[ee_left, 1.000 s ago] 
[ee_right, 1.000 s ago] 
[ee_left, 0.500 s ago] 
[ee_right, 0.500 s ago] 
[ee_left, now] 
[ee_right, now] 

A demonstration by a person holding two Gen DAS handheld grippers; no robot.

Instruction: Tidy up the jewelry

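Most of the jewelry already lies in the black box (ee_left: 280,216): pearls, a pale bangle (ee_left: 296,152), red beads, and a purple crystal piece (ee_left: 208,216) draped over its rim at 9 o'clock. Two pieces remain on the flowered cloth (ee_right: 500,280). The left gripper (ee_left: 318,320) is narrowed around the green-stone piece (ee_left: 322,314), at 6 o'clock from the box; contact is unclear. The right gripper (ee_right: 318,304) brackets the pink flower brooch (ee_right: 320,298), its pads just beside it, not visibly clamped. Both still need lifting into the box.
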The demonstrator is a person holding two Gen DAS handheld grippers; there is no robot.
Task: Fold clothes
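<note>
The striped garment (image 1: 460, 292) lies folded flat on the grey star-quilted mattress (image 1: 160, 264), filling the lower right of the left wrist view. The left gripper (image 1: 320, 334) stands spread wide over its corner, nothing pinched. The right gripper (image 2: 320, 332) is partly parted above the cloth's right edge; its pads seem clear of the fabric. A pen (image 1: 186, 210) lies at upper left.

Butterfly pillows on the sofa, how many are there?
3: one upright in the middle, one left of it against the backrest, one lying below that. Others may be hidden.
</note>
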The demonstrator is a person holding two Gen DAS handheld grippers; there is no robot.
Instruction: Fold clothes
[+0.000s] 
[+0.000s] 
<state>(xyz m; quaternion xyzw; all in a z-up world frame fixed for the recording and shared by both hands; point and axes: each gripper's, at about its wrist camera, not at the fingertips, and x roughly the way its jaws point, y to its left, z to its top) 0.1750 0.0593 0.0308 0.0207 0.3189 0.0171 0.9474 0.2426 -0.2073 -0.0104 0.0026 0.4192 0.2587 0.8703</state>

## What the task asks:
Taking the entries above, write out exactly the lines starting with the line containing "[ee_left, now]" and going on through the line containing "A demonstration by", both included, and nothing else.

## Written solution:
[ee_left, now] 
[ee_right, now] 

A demonstration by a person holding two Gen DAS handheld grippers; no robot.

This output is complete, so the exercise is closed.